Katherine Crowson (https://twitter.com/RiversHaveWings)

Louis Castricato (https://twitter.com/lcastricato)

Nev (https://twitter.com/apeoffire)

Jbustter (https://twitter.com/jbusted1) 

Theodore (https://twitter.com/TheodoreGalanos)

... and all of our friends at EleutherAI!

Business end below is the area of interest. Masking is performed via a logit lens technique, optimization is performed via a spherical geodesic + reweighing technique. Currently limitations are mostly due to the restrictions imposed by our small CLIP model as well as various tweaks needed for masking. Masking is a bit finnicky. We will update this notebook in due time. 

When performing interactive editing, you'll need to keep reuploading the output back to imgur. We wanted the interactive editing to be non-stateful, so the z values are not preserved. This in turn allows for a more interactive experience than say StyleCLIP.

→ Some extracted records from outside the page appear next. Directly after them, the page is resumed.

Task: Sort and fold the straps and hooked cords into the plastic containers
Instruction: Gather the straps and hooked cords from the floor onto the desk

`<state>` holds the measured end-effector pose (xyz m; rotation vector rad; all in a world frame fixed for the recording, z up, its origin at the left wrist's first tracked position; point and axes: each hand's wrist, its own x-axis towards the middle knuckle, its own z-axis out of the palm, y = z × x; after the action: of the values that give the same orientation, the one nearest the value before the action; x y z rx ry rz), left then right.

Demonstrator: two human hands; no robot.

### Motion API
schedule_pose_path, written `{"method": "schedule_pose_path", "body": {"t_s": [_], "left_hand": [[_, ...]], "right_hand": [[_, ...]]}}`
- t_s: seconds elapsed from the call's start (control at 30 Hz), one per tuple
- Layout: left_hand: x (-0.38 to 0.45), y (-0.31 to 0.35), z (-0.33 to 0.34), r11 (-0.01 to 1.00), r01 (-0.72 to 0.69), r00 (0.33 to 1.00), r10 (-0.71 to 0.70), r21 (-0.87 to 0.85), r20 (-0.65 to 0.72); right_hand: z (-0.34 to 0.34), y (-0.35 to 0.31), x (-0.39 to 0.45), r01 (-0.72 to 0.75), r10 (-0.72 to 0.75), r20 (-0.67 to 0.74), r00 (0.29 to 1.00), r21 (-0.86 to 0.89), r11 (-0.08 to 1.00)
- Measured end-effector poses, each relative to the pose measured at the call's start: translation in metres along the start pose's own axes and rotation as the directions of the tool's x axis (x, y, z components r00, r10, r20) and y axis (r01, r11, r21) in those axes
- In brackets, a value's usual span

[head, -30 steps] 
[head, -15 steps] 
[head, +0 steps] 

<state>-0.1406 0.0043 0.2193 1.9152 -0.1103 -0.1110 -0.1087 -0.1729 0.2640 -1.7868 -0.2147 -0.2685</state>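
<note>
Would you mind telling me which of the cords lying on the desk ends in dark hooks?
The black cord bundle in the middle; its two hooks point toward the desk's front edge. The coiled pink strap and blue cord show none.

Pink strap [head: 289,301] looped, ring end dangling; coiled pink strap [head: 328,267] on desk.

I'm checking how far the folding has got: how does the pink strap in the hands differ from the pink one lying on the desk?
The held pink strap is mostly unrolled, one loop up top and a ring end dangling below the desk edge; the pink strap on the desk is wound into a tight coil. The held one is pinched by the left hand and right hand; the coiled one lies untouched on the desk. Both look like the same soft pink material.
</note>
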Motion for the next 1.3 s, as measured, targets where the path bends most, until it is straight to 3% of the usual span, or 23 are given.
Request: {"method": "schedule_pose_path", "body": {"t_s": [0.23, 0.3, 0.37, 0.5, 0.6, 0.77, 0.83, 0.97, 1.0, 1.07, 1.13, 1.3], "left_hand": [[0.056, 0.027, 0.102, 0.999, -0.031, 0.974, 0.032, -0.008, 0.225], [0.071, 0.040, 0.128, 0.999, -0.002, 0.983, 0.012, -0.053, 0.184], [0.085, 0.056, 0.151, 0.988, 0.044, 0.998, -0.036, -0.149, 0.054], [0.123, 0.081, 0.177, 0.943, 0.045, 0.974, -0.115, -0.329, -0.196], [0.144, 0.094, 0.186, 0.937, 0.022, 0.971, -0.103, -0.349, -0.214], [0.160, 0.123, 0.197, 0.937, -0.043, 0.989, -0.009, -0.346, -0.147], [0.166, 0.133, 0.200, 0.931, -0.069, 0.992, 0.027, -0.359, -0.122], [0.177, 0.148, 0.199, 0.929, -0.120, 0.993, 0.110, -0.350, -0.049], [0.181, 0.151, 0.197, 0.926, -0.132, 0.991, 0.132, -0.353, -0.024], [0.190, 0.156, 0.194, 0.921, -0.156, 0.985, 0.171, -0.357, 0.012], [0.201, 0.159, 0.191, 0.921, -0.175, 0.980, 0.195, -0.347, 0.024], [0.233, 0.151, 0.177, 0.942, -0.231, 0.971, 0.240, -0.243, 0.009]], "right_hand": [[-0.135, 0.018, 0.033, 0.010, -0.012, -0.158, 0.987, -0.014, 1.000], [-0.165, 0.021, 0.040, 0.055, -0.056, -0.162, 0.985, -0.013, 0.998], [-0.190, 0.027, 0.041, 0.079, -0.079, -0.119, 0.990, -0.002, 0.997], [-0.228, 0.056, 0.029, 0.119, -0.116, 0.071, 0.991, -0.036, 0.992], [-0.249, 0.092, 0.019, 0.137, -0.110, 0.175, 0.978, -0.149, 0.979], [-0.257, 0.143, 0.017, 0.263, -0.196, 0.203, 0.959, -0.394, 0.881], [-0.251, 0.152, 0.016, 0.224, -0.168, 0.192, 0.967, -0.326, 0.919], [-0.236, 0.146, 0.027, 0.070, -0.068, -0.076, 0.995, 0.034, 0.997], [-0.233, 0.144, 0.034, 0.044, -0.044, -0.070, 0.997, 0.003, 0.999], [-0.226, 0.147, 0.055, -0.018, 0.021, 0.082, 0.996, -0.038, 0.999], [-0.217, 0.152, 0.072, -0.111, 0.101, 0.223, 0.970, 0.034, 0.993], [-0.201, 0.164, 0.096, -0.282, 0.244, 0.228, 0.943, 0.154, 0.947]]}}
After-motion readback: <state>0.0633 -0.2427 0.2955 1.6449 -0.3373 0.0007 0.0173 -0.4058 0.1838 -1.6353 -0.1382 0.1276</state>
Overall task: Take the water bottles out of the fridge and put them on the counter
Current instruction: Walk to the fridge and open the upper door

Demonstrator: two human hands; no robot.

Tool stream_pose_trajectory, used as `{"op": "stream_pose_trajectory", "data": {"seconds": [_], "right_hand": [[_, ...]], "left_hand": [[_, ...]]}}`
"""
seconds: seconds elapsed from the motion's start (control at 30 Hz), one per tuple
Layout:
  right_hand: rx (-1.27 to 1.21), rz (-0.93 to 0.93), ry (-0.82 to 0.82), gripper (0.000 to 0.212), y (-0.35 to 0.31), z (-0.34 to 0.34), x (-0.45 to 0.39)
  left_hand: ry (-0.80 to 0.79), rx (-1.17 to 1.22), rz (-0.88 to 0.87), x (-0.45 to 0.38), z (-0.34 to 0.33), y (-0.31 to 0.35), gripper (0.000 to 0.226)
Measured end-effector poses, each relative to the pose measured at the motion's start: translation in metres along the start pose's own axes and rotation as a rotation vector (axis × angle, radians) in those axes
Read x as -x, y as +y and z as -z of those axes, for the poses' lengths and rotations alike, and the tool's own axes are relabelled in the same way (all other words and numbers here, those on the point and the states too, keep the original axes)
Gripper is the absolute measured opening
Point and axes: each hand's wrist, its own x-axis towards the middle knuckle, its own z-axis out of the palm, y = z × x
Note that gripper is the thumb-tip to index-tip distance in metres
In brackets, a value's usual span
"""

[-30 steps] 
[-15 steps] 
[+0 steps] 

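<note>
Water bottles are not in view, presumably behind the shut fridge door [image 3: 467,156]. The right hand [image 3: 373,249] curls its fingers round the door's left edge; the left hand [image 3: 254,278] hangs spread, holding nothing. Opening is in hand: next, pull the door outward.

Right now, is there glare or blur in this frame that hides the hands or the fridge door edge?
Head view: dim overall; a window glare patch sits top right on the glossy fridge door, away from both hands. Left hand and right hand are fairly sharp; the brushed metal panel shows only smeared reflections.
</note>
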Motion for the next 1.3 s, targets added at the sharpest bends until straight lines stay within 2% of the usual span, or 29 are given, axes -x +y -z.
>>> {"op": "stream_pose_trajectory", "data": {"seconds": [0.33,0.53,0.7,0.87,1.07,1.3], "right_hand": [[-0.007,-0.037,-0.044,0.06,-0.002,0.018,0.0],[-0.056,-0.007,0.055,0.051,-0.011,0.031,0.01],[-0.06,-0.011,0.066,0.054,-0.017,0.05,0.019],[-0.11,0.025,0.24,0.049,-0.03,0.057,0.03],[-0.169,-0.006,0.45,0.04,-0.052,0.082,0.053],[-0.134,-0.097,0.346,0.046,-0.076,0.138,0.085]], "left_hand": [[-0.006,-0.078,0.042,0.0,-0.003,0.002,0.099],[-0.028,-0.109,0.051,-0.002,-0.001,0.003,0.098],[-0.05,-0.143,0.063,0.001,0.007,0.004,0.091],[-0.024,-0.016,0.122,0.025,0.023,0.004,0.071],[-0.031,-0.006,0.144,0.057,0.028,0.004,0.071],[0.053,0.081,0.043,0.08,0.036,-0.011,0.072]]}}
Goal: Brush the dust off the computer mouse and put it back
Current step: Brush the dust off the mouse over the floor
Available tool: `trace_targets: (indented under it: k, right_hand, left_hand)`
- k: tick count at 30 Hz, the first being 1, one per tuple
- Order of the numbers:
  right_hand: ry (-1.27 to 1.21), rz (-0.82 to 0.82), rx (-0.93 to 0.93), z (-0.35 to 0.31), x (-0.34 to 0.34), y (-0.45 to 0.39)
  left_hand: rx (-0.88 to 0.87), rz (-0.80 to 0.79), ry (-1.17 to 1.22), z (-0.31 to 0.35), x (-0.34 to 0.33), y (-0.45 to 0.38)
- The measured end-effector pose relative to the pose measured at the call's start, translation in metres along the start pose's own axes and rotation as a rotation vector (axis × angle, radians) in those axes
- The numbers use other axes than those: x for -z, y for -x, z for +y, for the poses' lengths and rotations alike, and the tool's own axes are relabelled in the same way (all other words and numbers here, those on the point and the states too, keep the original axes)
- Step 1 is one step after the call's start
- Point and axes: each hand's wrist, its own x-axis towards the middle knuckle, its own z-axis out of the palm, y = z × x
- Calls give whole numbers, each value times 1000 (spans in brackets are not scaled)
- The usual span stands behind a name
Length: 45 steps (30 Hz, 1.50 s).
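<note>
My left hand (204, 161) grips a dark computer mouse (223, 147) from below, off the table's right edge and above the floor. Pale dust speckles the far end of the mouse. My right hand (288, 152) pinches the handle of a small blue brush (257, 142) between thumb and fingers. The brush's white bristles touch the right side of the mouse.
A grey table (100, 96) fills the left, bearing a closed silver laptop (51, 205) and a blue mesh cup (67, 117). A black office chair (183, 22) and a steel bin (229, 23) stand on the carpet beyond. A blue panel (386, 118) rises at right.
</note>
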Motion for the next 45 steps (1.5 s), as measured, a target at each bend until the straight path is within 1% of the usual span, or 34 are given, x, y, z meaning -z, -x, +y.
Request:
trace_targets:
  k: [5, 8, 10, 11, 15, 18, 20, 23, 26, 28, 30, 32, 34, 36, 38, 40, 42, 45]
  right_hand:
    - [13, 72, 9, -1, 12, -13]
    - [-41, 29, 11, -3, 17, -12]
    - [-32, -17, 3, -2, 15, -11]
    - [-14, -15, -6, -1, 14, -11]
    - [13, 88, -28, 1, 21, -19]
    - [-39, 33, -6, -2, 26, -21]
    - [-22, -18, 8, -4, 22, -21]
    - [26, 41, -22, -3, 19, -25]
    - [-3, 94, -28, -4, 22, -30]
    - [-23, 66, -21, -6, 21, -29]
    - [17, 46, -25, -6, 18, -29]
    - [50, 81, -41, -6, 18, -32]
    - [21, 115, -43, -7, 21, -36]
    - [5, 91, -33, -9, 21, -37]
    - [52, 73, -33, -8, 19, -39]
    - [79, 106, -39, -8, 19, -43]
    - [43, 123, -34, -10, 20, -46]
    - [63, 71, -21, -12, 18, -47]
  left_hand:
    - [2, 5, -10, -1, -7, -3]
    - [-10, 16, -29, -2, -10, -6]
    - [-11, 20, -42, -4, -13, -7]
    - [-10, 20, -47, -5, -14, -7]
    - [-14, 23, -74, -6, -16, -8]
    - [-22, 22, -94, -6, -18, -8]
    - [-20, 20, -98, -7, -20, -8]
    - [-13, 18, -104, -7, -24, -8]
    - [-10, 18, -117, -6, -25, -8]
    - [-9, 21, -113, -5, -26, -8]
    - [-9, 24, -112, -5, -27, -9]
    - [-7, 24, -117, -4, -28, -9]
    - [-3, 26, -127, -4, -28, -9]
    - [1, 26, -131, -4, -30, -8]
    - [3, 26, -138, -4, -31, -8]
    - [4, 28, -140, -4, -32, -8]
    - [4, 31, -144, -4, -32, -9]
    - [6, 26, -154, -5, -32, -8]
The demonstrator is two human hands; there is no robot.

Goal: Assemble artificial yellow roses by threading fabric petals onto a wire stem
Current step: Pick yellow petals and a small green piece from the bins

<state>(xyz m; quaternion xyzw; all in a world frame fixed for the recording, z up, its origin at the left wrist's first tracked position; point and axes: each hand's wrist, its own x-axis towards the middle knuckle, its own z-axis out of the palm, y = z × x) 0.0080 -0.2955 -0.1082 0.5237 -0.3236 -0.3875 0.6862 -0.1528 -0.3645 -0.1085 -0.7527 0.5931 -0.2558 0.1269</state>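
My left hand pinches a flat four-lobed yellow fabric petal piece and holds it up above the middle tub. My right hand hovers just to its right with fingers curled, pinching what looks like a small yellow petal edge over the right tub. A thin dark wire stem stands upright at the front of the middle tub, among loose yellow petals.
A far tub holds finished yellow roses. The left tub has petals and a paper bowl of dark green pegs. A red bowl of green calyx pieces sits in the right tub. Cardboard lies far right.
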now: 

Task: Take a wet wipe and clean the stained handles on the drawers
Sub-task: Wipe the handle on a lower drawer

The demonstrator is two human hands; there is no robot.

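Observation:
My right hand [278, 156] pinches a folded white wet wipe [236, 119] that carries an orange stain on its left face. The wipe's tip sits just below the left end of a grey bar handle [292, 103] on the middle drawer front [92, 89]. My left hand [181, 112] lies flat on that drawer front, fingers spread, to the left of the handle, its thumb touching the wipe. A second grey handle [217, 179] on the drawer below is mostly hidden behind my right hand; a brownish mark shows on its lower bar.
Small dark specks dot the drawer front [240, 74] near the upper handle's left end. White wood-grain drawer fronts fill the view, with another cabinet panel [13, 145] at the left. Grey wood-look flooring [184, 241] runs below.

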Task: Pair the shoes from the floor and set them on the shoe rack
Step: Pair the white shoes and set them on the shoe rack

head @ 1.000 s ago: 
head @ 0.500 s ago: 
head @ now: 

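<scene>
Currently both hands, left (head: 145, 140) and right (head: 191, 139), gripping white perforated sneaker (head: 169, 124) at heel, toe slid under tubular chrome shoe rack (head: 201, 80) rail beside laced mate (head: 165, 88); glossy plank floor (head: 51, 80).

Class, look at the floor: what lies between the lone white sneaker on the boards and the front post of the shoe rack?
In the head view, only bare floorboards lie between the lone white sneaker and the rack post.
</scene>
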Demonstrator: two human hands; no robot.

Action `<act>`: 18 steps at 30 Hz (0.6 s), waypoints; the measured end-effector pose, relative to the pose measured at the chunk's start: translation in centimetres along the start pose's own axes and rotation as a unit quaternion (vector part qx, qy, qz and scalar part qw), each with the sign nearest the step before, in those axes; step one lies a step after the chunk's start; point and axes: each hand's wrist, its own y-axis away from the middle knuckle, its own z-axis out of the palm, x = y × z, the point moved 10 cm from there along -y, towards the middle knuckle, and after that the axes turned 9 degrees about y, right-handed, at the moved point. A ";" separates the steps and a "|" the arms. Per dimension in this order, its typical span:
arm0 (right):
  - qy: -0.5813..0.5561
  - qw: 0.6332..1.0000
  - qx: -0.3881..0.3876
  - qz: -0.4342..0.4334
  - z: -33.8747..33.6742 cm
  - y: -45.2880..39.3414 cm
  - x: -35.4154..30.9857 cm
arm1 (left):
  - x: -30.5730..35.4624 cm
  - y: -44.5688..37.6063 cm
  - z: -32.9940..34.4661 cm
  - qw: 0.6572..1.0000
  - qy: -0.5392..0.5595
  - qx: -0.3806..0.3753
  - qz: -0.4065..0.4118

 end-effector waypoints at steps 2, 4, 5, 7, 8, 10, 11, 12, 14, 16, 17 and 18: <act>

We also have support for custom GANs. 

VQGAN Wikiart 16k: http://eaidata.bmk.sh/data/Wikiart_16384/ which was trained specifically for this project


# Version Number: 1.1

Added: Support for custom GANs. Dynamically scaling masking.

Coming soon: Improved masking. Better default GAN.
*italicized text*
Coming "soon": Whitepaper

Coming less "soon": fatter CLIP text encoder. Currently WIP

In [None]:
# @title Licensed under the MIT License

# Copyright (c) 2021 Katherine Crowson

# Permission is hereby granted, free of charge, to any person obtaining a copy
# of this software and associated documentation files (the "Software"), to deal
# in the Software without restriction, including without limitation the rights
# to use, copy, modify, merge, publish, distribute, sublicense, and/or sell
# copies of the Software, and to permit persons to whom the Software is
# furnished to do so, subject to the following conditions:

# The above copyright notice and this permission notice shall be included in
# all copies or substantial portions of the Software.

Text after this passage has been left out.